Taxe professionnelle :
La Taxe professionelle serait remplacée par des dotations ou des impôts (TIPP). Des ressources pour les dotations de péréquation (DSU, DSR, dotation d’intercommunalité, dotations de péréquation départementales et régionales) seront evnvisageables à partir d’une réforme des dotations forfaitaires qui doivent être corrigées afin de favoriser une plus grande équité et d’éviter les effets de seuil.
Le lien fiscal entre les entreprises et les collectivités territoriales devrait être maintenu. L’impôt économique local serait scindé en deux : une première part assise sur le foncier, sous condition d’une actualisation et d’une modernisation des valeurs locatives prises en compte ; cette part pourrait (après simulations) être attribuée aux communes et aux intercommunalités ; et une seconde part assise sur la valeur ajoutée des entreprises, qui pourrait être attribuée aux départements et aux régions. L’ensemble des nombreuses autres axes locales (autres que les 4 principales), dont les rendements sont parfois faibles, seront réexaminées, simplifiées ou supprimées.

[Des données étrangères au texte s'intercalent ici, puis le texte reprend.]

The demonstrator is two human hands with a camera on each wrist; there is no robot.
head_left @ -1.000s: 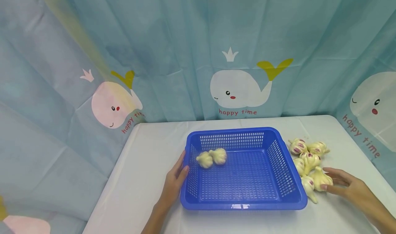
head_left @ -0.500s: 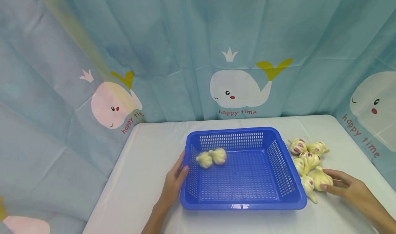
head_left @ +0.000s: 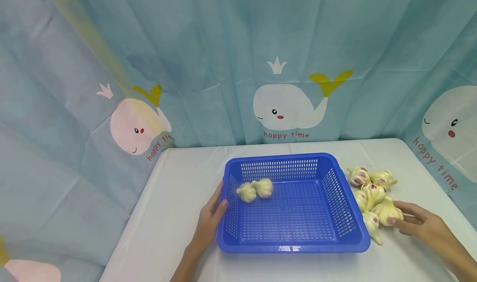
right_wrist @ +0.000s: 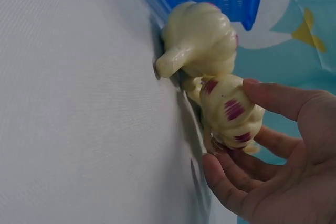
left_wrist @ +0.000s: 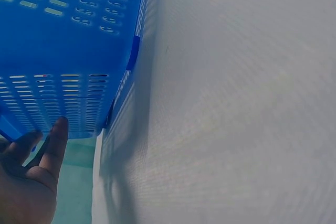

Fonds national de péréquation : organisé par le législateur et alimenté par trois grandes ressources renouvelées, il serait issu de l’adaptation des mécanismes du FSRIF à l’ensemble du territoire, de l’écrêtement des établissements dits exceptionnels et d’une cotisation de péréquation de l’impôt économique local assis sur le foncier, succédant à l’actuelle cotisation de péréquation de la taxe professionnelle.

Sur les derniers échanges, les remarques dans la salle ont fusé. Le maire de Puget-sur-Argens, Paul Boudoube, s’est même dit très surpris que “Madame Parisot puisse donner des leçons de gestion aux communes, alors que les entreprises qu’elle représente ne gèrent rien du tout, et créent des déficits absolument considérables. Toute suppression d’impôt doit être compensée. L’absence de TP aura des conséquences grave pour la gestion des communes ou des territoires, et il est tout de même paradoxal qu’on nous demande à la fois de promouvoir le dynamisme industriel en supprimant d’emblée le seul outil que nous avions pour le faire”. 
 
Enfin, le conseiller général du Canton de Barjols, Michel Partage, a déploré la suppression de la TPU et l’annonce de la mise en place d’un “impôt brouillard, sur lequel on ne sait encore rien.”